§ Work to be completed
With the line containing "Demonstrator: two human" as the start and the line containing "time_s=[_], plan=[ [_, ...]" as the end, transcribe that span of the entries below exactly, including both.

§ Data in this exercise
⟨

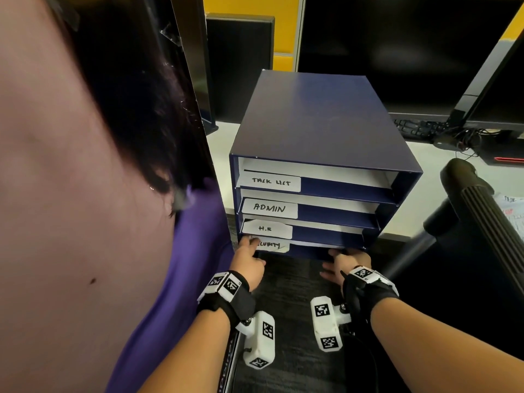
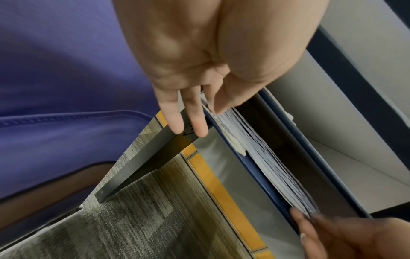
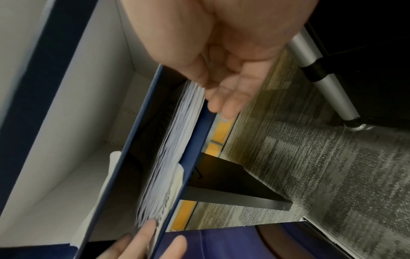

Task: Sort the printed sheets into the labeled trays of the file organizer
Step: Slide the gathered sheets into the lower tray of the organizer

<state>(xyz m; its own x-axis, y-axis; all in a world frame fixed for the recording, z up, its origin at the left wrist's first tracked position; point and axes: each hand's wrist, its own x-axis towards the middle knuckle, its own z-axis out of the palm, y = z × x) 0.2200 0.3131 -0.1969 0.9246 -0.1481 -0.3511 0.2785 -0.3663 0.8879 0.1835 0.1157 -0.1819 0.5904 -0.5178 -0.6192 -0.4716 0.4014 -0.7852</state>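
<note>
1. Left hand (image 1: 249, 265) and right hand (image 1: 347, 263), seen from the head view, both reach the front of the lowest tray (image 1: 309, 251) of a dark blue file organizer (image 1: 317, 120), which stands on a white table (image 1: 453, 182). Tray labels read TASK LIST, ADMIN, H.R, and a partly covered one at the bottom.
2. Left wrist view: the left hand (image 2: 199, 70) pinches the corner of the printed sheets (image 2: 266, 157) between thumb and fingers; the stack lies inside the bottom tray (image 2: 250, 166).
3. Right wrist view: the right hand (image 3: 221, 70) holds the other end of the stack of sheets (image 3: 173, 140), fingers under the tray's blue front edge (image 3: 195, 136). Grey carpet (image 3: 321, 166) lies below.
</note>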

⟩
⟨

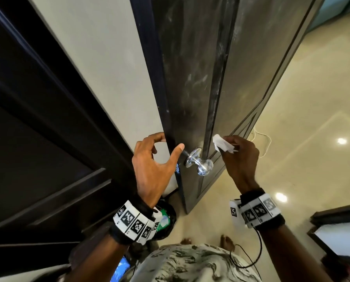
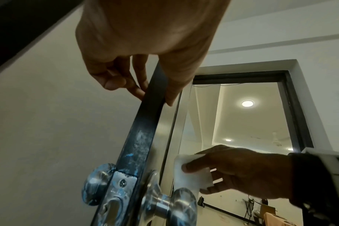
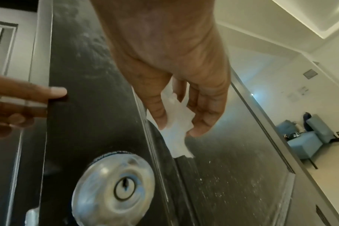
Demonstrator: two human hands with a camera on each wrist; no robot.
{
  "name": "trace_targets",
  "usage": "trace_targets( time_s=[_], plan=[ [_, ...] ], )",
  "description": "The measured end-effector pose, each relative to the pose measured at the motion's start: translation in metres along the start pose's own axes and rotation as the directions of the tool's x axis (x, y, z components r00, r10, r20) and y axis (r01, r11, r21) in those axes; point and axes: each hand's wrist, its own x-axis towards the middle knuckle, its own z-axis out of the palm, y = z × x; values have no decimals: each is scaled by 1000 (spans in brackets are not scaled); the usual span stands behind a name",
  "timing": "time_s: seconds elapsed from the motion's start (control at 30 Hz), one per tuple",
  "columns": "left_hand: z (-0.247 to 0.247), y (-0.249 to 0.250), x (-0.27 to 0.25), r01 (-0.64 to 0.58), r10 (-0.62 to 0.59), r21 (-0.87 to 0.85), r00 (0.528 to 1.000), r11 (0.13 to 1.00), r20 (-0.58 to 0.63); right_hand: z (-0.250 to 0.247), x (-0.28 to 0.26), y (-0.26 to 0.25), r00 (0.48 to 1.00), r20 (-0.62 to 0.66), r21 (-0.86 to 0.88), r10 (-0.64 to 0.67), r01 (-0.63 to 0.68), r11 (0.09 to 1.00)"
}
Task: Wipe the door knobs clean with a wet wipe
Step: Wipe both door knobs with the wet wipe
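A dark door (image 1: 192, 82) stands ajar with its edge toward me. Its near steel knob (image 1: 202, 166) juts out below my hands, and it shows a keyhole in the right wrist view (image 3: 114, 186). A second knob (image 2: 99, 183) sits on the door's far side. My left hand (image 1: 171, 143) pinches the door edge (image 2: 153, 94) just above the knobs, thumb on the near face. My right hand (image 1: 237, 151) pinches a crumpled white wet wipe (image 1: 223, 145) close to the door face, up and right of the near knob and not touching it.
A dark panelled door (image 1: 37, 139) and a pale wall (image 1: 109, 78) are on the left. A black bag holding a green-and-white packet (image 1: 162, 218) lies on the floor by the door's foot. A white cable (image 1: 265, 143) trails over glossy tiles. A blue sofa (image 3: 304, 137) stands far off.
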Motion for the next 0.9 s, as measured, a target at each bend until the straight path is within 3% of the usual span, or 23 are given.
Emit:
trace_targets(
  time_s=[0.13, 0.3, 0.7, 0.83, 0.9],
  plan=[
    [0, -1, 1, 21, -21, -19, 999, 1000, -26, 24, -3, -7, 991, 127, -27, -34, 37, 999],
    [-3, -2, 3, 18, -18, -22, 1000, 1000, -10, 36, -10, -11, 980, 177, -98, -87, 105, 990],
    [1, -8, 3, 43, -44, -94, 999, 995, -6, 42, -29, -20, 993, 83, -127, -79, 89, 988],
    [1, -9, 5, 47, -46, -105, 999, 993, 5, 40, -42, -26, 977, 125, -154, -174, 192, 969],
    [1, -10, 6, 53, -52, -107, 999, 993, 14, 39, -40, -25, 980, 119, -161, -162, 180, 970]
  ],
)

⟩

§ Answer area
Demonstrator: two human hands with a camera on each wrist; no robot.
{
  "name": "trace_targets",
  "usage": "trace_targets( time_s=[_], plan=[ [_, ...] ], )",

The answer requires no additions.